La proposta, in astratto, pare accattivante. D’ora in poi tutti assunti a tempo indeterminato, ma con un regime di tutele assai più leggero. Abrogati, per decreto, i lavori precari e le collaborazioni a progetto. Abrogato anche l’articolo 18 in cambio, però, di maggiori e più estesi ammortizzatori sociali, caricati sulle spalle delle imprese. Una proposta del più avanzato riformismo di sinistra che piace molto anche al centrodestra. Tanto da indurre Silvio Berlusconi, negli ultimi giorni di governo, a farne esplicito cenno.
Una proposta che tuttavia, se davvero fatta propria dal governo Monti, rischia non solo alimentare ulteriormente l’ostilità delle forze sindacali, già messe con le spalle al muro dalla riforma delle pensioni, ma anche di frantumare in pezzi il Pd al punto di pregiudicare il futuro dello stesso governo. Forse per questo autorevoli esponenti della sinistra, i più dialoganti con il ministro Fornero, iniziano a mettere le mani avanti e a tessere, più o meno abilmente, la tela consenso.

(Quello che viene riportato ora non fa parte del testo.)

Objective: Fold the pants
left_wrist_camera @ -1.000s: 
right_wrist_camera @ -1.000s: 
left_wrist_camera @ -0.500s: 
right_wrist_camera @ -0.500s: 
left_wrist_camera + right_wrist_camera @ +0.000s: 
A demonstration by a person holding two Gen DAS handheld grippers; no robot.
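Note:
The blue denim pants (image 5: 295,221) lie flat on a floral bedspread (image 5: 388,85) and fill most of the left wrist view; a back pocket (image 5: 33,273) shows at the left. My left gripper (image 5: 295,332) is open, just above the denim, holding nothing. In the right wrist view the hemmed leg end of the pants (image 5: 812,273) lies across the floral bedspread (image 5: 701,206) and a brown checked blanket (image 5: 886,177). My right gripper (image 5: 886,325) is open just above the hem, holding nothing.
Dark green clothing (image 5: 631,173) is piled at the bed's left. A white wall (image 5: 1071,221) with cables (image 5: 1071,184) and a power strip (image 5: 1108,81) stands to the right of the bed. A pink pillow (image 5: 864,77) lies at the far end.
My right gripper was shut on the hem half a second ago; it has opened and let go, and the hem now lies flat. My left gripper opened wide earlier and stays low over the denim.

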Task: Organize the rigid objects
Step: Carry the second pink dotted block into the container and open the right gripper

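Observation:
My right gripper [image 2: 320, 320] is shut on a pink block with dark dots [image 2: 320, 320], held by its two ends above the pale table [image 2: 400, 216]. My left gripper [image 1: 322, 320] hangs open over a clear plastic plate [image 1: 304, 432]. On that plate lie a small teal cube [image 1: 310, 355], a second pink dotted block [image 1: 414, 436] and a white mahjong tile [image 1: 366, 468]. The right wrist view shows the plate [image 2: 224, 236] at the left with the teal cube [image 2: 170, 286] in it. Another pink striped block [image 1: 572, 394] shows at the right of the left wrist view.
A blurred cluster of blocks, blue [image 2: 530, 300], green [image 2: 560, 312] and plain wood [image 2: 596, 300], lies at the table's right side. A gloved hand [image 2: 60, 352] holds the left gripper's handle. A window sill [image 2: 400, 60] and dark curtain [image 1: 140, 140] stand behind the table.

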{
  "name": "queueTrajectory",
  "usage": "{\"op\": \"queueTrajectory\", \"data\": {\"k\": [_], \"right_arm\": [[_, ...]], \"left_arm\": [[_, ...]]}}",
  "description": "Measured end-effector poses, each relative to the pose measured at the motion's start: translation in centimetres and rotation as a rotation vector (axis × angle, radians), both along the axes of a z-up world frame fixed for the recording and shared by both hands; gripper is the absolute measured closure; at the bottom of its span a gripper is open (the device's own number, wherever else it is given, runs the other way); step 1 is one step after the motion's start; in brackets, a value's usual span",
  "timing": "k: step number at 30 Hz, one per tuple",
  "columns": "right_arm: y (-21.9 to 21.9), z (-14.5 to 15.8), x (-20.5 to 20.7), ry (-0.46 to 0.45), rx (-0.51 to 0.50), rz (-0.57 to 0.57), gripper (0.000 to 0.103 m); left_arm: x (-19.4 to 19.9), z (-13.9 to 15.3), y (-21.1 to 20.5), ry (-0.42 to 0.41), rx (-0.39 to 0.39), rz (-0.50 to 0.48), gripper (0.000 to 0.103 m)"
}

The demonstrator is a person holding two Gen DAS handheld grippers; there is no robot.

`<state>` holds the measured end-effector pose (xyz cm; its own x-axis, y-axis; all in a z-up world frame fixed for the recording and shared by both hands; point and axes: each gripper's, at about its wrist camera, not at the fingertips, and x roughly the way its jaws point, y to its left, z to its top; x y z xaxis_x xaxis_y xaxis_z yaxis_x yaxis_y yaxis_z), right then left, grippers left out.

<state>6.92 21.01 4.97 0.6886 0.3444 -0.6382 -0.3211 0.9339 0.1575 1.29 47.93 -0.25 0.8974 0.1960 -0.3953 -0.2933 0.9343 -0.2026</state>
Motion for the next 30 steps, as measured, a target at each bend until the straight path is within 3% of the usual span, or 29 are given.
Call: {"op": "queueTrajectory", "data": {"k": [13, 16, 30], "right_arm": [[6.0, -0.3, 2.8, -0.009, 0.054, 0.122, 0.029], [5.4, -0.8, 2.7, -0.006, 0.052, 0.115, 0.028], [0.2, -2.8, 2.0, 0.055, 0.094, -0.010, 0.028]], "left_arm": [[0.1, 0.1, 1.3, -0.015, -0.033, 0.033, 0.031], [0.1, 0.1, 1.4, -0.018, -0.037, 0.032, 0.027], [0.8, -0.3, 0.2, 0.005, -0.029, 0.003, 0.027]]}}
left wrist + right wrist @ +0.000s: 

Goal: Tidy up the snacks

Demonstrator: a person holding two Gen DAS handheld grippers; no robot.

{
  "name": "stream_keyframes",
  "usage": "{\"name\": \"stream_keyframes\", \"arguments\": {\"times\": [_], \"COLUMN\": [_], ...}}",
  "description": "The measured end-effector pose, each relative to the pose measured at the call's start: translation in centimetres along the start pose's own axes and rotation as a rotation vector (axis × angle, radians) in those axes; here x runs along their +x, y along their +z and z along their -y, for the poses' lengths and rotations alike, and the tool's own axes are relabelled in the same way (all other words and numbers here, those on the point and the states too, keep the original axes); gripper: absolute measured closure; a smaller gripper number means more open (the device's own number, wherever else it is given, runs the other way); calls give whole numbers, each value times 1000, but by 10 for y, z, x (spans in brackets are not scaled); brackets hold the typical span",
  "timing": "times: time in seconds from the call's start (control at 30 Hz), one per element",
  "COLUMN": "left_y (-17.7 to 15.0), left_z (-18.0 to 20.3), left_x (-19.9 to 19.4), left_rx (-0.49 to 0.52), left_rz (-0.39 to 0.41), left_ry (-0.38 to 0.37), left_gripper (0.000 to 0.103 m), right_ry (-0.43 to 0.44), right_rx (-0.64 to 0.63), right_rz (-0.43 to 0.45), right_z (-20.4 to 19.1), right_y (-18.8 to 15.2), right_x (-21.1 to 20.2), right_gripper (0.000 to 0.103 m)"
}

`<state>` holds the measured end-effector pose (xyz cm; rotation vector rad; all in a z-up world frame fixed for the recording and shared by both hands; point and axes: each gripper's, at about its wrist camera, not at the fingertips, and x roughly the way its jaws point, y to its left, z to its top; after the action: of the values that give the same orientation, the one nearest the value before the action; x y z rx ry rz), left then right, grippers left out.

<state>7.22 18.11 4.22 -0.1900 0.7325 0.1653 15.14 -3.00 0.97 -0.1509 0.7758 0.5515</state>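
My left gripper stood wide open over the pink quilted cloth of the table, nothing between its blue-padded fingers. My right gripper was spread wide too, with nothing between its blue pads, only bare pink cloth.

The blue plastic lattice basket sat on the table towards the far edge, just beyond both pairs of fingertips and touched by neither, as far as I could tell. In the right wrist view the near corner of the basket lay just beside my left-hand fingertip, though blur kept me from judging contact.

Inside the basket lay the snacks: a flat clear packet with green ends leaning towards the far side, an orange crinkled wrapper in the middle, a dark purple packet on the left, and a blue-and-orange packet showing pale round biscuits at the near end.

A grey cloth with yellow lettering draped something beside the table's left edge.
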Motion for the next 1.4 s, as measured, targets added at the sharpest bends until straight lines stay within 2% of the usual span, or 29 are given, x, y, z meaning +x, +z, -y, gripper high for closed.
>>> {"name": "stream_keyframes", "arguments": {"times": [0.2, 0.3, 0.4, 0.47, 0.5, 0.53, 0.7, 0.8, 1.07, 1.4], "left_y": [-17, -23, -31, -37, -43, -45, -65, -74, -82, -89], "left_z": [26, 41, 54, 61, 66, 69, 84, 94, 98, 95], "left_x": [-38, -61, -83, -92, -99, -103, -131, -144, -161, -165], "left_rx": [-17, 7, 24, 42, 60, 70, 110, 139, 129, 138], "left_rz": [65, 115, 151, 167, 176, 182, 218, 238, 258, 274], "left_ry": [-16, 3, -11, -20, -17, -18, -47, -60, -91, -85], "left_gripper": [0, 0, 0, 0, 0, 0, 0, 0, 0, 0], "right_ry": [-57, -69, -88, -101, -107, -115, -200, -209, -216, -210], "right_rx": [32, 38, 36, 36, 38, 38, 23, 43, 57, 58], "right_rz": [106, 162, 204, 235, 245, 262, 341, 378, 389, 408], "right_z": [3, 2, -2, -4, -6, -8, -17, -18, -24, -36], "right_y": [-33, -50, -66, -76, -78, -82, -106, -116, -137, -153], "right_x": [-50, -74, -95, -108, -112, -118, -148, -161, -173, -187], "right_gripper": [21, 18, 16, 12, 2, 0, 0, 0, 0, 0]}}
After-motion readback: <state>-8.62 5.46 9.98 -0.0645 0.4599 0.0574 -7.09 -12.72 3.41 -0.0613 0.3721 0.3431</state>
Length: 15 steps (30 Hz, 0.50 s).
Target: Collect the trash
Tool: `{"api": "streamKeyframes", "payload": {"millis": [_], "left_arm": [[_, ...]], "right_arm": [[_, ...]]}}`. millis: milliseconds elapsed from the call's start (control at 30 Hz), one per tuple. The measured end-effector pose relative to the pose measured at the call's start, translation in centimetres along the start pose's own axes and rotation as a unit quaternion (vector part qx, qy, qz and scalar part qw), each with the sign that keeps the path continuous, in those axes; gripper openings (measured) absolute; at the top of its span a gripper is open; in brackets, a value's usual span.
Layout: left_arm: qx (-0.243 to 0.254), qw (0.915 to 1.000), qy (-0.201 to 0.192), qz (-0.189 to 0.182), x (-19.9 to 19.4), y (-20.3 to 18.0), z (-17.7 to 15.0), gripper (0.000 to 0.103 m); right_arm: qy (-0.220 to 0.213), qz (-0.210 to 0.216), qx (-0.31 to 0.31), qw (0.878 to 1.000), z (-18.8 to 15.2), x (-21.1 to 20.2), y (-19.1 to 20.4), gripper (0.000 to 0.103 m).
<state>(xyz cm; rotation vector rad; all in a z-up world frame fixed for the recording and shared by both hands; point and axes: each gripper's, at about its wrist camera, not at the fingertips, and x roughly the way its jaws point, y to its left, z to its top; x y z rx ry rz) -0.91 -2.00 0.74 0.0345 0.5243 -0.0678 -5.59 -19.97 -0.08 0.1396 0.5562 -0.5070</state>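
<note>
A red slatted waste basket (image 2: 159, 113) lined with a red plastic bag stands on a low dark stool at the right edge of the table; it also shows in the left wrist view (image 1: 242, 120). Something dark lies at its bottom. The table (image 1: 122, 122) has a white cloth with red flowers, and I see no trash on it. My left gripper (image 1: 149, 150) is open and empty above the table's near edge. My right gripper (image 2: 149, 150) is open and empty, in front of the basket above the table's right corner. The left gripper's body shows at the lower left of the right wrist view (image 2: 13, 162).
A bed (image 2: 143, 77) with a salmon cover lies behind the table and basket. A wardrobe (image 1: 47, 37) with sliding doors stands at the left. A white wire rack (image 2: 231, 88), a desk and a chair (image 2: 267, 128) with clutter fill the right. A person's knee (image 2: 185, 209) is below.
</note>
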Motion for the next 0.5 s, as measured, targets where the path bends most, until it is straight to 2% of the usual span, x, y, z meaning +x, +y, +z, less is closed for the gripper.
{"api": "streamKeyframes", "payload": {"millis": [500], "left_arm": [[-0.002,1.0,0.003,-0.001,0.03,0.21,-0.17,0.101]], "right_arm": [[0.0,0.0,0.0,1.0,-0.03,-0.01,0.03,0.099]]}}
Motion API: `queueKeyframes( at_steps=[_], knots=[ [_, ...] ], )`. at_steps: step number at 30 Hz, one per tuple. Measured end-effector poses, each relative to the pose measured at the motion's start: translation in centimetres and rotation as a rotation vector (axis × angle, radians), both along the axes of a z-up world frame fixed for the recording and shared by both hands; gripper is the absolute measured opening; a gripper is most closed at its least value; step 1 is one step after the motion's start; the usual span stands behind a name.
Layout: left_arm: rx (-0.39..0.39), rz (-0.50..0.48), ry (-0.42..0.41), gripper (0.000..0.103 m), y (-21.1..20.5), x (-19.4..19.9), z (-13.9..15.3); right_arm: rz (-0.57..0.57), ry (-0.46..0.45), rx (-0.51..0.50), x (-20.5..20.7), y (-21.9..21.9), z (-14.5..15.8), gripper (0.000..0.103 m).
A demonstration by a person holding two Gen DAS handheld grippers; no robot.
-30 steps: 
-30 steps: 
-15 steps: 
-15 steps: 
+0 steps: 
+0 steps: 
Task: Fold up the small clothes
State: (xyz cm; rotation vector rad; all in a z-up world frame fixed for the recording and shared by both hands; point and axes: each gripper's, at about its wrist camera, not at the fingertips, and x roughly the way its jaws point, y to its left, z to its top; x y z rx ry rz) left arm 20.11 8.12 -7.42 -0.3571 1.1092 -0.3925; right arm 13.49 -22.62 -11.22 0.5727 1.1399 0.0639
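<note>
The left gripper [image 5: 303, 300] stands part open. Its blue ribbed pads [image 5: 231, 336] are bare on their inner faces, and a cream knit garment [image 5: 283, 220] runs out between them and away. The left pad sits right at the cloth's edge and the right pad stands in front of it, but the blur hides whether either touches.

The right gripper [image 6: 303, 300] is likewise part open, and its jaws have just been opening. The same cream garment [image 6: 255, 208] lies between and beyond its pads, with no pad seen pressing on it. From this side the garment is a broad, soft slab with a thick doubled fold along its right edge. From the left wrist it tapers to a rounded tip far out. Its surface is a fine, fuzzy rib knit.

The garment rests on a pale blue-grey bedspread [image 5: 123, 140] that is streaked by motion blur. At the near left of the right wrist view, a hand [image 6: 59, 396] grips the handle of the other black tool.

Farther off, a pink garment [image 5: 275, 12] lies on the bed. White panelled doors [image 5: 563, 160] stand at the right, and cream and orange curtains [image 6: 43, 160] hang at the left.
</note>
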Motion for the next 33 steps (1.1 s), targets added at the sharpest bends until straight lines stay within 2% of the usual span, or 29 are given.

A partire dall’ex ministro del Welfare Cesare Damiano che, in un’illuminante intervista al Fatto quotidiano di domenica scorsa, ci racconta come il Pd abbia già fatto la sua scelta. “Sui licenziamenti non si tratta”, afferma l’ex ministro che reclama a gran voce più tutele e ammortizzatori sociali. Altro che nuove e maggiori flessibilità rispetto a quelle già regalate a piene mani dal governo Berlusconi alle imprese. Eppure, per un addetto ai lavori, quella perentoria affermazione sta a significare che la trattativa è già bene avviata e che probabilmente, alla faccia del sindacato, già si intravede la soluzione.
Quella suggerita, non troppo tra le righe, da Damiano, sempre nell’intervista al Fatto, è una soluzione quantomeno curiosa, se non proprio paradossale. Nessuna abrogazione dell’articolo 18, è vero. Anche perché quella di Ichino è una posizione minoritaria nel partito. Piuttosto, continua Damiano, si potrebbe portare a tre anni la durata del periodo di prova che oggi, sebbene Damiano non lo dica, non supera mediamente i 30 giorni. Ebbene, i tre anni di franchigia dall’articolo 18 di cui parla Damiano sono i presupposti cardine della proposta del contratto unico a fasi progressive. E cioè una prova lunga tre anni e poi, salvo che l’azienda non licenzi il lavoratore in cambio di un mero indennizzo, la stabilità vera. Quella cioè dell’articolo 18 che, formalmente, non viene abrogato ma solo riposto in soffitta in modo da poterlo riesumare per le grandi occasioni e cioè dopo i primi tre anni di rapporto.
Quella che si prospetta è una classica soluzione all’italiana. Tutto cambia perché nulla possa cambiare. Via dunque ad assunzioni di massa con un contratto a tempo indeterminato. Ma un contratto di lavoro che, senza articolo 18, pare addirittura meno garantito di un normale contratto a termine che, di fatto, viene così liberalizzato per tre anni. Un compromesso davvero geniale che, se non consente per decreto di creare nuovi posti di lavoro, quantomeno consente l’artificio di far credere a tanti giovani che non saranno più precari per il solo fatto che sono stati assunti con il mitico contratto a tempo indeterminato.